This document describes the compiler's SIMD (Single Instruction Multiple Data) and vector operations support, covering how Go SIMD intrinsics are compiled through architecture-specific SSA operations to machine instructions. The system enables vectorized operations on packed data (e.g., 4 floats at once) for improved performance.
For general SSA optimization passes, see 3.4. For architecture-specific backend details, see 3.5.1. For register allocation, see 3.5.
The SIMD compilation pipeline transforms high-level vector operations through multiple lowering stages, each represented in SSA form with increasing hardware specificity.
Sources: src/cmd/compile/internal/ssagen/simdintrinsics.go1-50 src/cmd/compile/internal/ssa/_gen/simdAMD64.rules1-50 src/cmd/compile/internal/amd64/simdssa.go1-50
Generic SIMD operations are architecture-independent SSA operations representing vector computations. These operations are defined in the SSA opcode space and later lowered to architecture-specific instructions.
| Category | Example Ops | Description |
|---|---|---|
| Arithmetic | AddFloat32x4, MulInt16x8, SubUint8x64 | Element-wise arithmetic on vectors |
| Logical | AndInt32x4, OrUint64x2, XorInt8x16 | Bitwise operations on vectors |
| Comparison | EqualFloat64x2, GreaterThanInt32x8 | Element-wise comparison producing masks |
| Conversion | ConvertToFloat32Int32x4, ExtendLo4ToInt64Int16x8 | Type conversions and extensions |
| Permute | ShuffleInt32x4, PermuteFloat64x4 | Rearranging vector elements |
| Memory | LoadFloat32x4, StoreInt16x8 | Vector loads and stores |
| Special | BroadcastFloat32x4, CompressUint32x16 | Broadcasting and compression |
Sources: src/cmd/compile/internal/ssa/_gen/simdgenericOps.go1-100
The compiler supports multiple vector widths corresponding to SSE (128-bit), AVX2 (256-bit), and AVX-512 (512-bit) registers:
Sources: src/cmd/compile/internal/ssa/_gen/simdgenericOps.go1-200
Generic SIMD operations are lowered to architecture-specific SSA operations through rewrite rules. Each architecture implements its own lowering strategy based on available instruction sets.

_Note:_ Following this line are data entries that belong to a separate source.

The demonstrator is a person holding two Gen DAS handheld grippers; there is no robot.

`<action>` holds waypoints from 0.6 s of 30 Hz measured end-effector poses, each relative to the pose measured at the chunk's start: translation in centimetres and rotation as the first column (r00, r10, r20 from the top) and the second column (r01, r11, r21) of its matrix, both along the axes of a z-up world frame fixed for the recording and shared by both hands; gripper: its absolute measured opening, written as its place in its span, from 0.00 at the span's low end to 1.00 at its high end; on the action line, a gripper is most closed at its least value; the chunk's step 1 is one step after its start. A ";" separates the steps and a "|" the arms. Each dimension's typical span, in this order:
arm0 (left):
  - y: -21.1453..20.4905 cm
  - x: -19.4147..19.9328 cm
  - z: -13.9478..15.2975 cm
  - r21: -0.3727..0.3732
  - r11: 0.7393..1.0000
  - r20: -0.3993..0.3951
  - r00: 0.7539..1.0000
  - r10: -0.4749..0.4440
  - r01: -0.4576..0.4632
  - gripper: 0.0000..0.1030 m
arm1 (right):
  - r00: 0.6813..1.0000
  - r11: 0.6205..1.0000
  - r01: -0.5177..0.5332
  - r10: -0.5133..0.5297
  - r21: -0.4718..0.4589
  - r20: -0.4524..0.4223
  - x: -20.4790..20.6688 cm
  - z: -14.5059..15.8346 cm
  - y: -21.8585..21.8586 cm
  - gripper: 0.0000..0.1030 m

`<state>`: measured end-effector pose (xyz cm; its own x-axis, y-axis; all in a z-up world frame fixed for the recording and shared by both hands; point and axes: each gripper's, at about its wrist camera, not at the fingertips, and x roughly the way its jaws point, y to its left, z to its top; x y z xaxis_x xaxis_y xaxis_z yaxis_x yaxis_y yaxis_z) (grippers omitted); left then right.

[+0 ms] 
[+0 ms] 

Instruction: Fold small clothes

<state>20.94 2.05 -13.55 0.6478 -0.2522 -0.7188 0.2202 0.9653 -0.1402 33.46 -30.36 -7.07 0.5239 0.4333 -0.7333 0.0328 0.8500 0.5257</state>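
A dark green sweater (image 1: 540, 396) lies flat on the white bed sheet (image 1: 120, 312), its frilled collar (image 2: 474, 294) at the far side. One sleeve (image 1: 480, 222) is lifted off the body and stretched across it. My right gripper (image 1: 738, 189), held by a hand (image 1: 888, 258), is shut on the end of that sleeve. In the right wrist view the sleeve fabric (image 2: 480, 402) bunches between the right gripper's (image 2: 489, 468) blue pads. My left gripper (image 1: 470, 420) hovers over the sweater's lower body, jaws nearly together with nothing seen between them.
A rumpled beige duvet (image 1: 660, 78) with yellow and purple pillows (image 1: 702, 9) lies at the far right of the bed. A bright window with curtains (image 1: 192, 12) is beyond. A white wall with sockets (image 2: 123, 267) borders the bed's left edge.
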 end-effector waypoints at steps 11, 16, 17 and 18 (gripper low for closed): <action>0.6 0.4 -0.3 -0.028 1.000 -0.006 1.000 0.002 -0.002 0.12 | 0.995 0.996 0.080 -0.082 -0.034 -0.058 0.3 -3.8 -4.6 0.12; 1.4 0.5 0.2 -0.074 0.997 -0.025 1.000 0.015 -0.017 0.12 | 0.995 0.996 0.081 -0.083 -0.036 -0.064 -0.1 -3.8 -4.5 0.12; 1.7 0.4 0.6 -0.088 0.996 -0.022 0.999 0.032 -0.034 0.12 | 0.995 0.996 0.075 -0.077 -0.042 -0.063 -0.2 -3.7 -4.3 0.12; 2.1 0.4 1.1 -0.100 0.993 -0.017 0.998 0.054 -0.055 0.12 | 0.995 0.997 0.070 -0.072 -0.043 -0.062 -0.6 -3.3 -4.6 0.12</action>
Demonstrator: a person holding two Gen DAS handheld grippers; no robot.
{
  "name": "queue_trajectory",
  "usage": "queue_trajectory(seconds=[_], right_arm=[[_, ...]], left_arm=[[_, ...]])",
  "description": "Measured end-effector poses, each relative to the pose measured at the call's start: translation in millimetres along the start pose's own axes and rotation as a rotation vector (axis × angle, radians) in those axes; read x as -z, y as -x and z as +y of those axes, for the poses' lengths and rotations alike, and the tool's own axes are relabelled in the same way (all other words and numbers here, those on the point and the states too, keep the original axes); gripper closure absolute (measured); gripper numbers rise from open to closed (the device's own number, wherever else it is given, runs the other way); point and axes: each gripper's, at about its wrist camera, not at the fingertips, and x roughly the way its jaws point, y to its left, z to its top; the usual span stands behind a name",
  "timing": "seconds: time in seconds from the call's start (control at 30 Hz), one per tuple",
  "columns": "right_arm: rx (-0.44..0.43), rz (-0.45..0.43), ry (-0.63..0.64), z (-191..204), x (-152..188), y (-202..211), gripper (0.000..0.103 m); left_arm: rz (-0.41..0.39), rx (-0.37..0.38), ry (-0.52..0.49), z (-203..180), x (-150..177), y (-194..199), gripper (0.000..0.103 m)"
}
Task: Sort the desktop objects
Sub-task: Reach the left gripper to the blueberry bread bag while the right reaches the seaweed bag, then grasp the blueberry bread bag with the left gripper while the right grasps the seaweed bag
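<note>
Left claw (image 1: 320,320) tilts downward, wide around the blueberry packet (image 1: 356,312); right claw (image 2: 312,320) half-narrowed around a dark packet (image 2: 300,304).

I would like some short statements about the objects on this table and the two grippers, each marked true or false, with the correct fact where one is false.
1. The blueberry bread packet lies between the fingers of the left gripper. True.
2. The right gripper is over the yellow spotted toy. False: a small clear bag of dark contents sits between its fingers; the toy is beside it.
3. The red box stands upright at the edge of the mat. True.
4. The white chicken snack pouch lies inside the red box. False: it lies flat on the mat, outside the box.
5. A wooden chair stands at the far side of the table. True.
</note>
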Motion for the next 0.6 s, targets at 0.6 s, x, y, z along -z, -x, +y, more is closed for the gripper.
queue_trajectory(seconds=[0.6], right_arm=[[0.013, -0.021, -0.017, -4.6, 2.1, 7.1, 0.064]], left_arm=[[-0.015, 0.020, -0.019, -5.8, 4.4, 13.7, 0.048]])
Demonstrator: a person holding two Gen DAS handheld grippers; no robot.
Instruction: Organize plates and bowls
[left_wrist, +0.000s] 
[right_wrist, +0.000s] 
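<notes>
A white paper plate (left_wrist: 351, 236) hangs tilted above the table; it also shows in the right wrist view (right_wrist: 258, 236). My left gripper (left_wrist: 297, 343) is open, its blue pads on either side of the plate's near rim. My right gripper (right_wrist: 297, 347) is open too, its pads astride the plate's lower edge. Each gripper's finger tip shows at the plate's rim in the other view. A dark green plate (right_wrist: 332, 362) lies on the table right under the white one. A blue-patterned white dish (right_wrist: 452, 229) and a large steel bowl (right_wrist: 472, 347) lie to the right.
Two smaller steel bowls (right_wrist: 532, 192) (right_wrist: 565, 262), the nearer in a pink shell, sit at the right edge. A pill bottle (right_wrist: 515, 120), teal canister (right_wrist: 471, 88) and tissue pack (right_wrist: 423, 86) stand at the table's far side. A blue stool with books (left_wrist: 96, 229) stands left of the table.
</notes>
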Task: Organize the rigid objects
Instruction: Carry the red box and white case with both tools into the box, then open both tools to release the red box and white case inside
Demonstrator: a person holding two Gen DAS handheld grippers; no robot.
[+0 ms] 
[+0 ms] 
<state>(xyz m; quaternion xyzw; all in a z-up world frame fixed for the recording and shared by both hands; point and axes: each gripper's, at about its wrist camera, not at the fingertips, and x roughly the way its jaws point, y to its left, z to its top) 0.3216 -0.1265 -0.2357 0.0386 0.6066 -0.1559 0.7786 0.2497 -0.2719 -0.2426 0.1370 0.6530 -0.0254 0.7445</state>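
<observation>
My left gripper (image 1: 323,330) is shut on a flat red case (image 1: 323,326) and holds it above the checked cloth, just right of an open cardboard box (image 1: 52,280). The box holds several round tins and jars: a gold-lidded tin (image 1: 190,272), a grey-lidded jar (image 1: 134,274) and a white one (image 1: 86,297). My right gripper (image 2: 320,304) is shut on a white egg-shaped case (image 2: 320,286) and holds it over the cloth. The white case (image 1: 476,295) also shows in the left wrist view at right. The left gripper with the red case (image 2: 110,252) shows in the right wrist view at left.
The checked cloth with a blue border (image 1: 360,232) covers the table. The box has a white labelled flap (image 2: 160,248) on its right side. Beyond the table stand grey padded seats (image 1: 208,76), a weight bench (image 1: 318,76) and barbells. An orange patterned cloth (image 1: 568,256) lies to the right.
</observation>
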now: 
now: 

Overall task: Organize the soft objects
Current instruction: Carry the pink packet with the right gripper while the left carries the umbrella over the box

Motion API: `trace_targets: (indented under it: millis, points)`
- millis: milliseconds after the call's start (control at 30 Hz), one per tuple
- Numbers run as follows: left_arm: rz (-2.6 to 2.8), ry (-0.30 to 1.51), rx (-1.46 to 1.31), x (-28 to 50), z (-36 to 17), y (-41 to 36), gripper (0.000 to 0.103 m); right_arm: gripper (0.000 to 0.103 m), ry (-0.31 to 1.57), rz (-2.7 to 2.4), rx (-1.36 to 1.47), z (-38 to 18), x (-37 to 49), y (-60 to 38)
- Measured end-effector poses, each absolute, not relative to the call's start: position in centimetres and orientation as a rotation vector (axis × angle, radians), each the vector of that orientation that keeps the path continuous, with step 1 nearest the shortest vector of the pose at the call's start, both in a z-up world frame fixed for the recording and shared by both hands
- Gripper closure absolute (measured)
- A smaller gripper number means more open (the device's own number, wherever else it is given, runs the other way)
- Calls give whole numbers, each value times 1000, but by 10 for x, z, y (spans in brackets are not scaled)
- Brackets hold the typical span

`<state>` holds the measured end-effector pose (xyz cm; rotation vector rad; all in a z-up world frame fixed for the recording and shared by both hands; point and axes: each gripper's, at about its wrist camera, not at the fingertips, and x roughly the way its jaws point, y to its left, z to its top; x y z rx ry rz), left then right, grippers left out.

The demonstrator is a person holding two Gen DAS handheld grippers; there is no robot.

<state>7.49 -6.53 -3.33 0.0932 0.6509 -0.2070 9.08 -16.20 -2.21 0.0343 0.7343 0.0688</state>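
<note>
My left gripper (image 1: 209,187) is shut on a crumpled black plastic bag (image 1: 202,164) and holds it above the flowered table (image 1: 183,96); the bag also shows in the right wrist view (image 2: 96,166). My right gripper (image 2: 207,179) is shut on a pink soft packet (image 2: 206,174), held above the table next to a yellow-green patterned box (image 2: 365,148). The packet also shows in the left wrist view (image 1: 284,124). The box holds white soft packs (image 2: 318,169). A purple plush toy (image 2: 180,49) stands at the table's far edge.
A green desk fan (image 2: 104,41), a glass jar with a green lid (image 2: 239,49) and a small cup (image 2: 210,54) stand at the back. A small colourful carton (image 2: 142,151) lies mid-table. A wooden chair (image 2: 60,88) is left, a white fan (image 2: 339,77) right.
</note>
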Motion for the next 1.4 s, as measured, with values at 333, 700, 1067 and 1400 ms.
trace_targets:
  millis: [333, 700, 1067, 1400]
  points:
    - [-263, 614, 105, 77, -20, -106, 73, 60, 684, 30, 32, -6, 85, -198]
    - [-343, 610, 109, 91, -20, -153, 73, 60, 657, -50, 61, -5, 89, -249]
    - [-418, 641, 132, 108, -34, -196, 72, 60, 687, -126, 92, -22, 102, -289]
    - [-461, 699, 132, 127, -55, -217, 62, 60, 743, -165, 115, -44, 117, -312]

The AMD64 backend lowers generic operations to x86 vector instructions using pattern-matching rules:
Sources: src/cmd/compile/internal/ssa/_gen/simdAMD64.rules1-100 src/cmd/compile/internal/ssa/rewriteAMD64.go1-100
The compiler selects appropriate instruction variants based on vector width and available CPU features:
| Generic Op | 128-bit (SSE) | 256-bit (AVX2) | 512-bit (AVX-512) |
|---|---|---|---|
AddFloat32xN | VADDPS128 | VADDPS256 | VADDPS512 |
AddFloat64xN | VADDPD128 | VADDPD256 | VADDPD512 |
AddInt32xN | VPADDD128 | VPADDD256 | VPADDD512 |
AddInt16xN | VPADDW128 | VPADDW256 | VPADDW512 |
AddInt8xN | VPADDB128 | VPADDB256 | VPADDB512 |
Sources: src/cmd/compile/internal/ssa/_gen/simdAMD64ops.go1-100
The intrinsics system maps Go function calls from the simd/archsimd package to generic SSA operations, enabling direct SIMD usage in Go code.
Intrinsics are registered in simdIntrinsics() which maps package methods to SSA opcodes:
Sources: src/cmd/compile/internal/ssagen/simdintrinsics.go14-50
The intrinsics system uses builder functions to generate SSA values from function calls:
| Builder | Arguments | Example |
|---|---|---|
opLen1 | Single vector arg | Abs, Sqrt, Negate |
opLen2 | Two vector args | Add, Mul, And |
opLen3 | Three vector args | FMA, Select |
opLen1Imm8 | Vector + 8-bit immediate | Shuffle, Permute |
opLen2_21 | Two args, reversed order | AndNot, Sub (non-commutative) |
Sources: src/cmd/compile/internal/ssagen/simdintrinsics.go15-100
Architecture-specific SIMD SSA operations are translated to machine instructions during the final code generation phase.
The ssaGenSIMDValue() function generates machine instructions for SIMD operations:
Sources: src/cmd/compile/internal/amd64/simdssa.go12-100
Different instruction patterns require different emission strategies:
| Pattern | SSA Builder | Register Constraints | Example |
|---|---|---|---|
v11 | simdV11() | 1 input reg → 1 output reg | VPABSB128 (absolute value) |
v21 | simdV21() | 2 input regs → 1 output reg | VADDPS128 (add) |
v31 | simdV31() | 3 input regs → 1 output reg | VFMADD231SS (FMA) |
w2kw | simdW2kw() | 2 inputs + mask → 1 output | VADDPSMasked128 (masked add) |
v21load | simdV21load() | 1 reg + memory → 1 output | VADDPS128load (add from memory) |
Sources: src/cmd/compile/internal/amd64/simdssa.go200-500
SIMD operations use dedicated vector register sets that vary by architecture and instruction set level.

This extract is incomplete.